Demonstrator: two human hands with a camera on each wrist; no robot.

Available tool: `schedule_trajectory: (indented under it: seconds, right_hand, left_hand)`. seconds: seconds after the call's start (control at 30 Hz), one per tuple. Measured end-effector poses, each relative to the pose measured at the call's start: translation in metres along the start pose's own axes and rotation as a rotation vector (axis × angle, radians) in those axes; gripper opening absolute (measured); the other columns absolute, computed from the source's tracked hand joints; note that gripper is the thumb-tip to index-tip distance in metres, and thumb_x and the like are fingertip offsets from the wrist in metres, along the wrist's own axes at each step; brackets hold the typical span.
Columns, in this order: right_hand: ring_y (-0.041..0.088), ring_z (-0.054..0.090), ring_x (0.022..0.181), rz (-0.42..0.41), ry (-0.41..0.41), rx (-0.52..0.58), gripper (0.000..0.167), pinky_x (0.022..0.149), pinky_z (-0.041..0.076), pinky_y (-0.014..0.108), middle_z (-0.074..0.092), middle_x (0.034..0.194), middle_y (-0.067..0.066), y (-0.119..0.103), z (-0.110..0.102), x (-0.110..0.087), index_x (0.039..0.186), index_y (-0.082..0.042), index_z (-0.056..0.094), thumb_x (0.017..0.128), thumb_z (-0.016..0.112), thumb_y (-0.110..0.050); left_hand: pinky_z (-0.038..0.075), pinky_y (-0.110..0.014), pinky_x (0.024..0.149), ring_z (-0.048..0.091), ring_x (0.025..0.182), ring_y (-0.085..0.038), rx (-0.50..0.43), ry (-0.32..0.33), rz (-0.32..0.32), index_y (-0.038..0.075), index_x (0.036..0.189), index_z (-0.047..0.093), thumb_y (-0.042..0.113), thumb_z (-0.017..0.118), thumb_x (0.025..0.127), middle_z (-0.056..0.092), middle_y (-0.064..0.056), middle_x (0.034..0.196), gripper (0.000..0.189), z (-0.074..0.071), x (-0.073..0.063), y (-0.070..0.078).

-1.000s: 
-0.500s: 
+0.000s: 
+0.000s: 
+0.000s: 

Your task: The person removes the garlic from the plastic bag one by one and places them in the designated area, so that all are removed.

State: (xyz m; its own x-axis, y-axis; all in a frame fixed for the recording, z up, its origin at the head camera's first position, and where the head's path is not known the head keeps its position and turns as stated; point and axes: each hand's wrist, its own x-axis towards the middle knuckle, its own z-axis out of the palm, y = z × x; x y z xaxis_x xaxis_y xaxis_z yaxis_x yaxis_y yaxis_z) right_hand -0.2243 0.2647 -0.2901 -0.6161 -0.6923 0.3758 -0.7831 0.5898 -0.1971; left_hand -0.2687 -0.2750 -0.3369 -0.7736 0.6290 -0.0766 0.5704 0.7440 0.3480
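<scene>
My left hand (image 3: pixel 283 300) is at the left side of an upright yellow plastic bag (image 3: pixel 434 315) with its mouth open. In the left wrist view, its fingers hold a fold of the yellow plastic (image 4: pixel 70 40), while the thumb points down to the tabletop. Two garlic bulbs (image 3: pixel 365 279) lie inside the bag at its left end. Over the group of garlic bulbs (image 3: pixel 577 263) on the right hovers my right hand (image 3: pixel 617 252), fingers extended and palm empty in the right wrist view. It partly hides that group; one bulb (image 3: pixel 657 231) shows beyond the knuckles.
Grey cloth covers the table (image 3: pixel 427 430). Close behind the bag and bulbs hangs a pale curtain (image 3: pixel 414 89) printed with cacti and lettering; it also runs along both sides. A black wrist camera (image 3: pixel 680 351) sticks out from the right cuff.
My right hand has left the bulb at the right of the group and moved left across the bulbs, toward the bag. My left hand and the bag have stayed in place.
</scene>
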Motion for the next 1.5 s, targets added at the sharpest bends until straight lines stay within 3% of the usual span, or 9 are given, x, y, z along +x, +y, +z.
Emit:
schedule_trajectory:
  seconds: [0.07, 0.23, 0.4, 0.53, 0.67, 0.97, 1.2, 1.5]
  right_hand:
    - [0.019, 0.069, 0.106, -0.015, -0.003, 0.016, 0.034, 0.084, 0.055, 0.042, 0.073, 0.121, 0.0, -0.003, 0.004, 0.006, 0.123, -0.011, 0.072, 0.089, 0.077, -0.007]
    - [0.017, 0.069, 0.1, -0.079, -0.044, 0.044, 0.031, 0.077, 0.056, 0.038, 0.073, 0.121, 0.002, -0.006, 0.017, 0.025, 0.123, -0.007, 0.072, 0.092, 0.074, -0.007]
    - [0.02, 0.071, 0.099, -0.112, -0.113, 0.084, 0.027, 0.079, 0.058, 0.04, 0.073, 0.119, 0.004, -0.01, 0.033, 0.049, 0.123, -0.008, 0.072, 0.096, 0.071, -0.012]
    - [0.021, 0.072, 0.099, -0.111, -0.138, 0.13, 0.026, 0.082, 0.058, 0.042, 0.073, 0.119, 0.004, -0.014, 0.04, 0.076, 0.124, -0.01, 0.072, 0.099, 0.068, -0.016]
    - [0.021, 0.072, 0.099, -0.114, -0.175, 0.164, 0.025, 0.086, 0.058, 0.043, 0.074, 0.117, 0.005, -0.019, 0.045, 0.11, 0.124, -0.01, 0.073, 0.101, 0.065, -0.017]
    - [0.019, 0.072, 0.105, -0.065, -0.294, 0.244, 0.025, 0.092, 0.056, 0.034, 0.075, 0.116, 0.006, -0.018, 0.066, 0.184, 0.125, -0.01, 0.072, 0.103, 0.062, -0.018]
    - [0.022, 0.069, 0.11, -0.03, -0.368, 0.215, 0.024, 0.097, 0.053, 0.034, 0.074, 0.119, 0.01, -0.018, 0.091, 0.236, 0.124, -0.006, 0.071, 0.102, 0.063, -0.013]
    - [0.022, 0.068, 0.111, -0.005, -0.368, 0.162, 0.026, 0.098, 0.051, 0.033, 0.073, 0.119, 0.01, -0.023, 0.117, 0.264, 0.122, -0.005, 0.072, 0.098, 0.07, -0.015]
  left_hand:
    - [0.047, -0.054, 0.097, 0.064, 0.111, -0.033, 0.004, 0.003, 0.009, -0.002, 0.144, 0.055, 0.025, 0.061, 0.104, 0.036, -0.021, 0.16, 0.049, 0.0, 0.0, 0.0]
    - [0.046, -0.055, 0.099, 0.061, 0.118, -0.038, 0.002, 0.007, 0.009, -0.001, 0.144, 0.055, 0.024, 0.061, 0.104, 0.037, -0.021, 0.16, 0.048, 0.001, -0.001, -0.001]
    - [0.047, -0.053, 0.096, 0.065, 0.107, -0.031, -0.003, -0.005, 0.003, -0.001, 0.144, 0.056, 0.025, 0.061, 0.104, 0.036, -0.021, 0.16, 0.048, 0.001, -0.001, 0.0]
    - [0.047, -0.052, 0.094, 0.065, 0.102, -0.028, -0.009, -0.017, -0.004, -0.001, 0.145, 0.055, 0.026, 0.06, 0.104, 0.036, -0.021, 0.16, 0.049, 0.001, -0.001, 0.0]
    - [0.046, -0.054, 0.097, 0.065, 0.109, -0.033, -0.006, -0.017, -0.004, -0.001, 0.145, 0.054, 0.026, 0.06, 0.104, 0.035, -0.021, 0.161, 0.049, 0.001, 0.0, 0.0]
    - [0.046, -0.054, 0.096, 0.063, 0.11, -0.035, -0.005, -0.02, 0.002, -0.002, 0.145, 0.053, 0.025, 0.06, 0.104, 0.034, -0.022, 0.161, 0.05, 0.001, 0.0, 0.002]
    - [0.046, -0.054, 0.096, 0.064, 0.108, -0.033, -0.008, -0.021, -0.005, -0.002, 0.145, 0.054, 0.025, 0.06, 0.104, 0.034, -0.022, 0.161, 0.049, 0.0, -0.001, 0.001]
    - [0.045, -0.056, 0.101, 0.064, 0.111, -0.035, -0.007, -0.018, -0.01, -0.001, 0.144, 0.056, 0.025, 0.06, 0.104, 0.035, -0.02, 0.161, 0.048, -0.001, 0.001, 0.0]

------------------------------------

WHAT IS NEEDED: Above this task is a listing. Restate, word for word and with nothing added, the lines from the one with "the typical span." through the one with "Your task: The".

SOLUTION TO THIS EXERCISE:
Available tool: `schedule_trajectory: (indented under it: seconds, right_hand, left_hand)`. seconds: seconds after the call's start (control at 30 Hz), one per tuple. Measured end-effector poses, each relative to the pose measured at the call's start: translation in metres along the start pose's own axes and rotation as a rotation vector (axis × angle, radians) in those axes; gripper opening absolute (measured); the other columns absolute, computed from the source's tracked hand joints; note that gripper is the thumb-tip to index-tip distance in metres, and thumb_x and the like are fingertip offsets from the wrist in metres, along the wrist's own axes at each step; brackets hold the typical span.
Columns, in this order: right_hand: ring_y (-0.041..0.088), ring_z (-0.054..0.090), ring_x (0.022..0.181), rz (-0.42..0.41), ry (-0.41..0.41), rx (-0.52..0.58), gripper (0.000..0.167), pinky_x (0.022..0.149), pinky_z (-0.041..0.076), pinky_y (-0.014..0.108), middle_z (-0.074..0.092), middle_x (0.034..0.194), middle_y (-0.067..0.066), y (-0.119..0.103), z (-0.110..0.102), x (-0.110..0.087), index_x (0.039..0.186), index_y (-0.082..0.042), index_z (-0.056..0.094), thumb_x (0.017..0.128), thumb_z (-0.016..0.112), thumb_y (-0.110..0.050); left_hand: pinky_z (-0.038..0.075), pinky_y (-0.110..0.014), pinky_x (0.024..0.149), ring_z (-0.048..0.091), ring_x (0.025..0.182), ring_y (-0.085..0.038), rx (-0.50..0.43), ry (-0.32..0.33), rz (-0.32..0.32), index_y (-0.038..0.075), index_x (0.036..0.189), index_z (-0.047..0.093), thumb_y (-0.042..0.113), thumb_z (-0.017..0.118), thumb_x (0.025..0.127), middle_z (-0.056..0.092), middle_y (-0.064..0.056), middle_x (0.034..0.196), gripper (0.000..0.189), z (-0.074..0.071), x (-0.073..0.063), y (-0.070..0.078).

-1.000s: 
-0.500s: 
+0.000s: 
+0.000s: 
+0.000s: 

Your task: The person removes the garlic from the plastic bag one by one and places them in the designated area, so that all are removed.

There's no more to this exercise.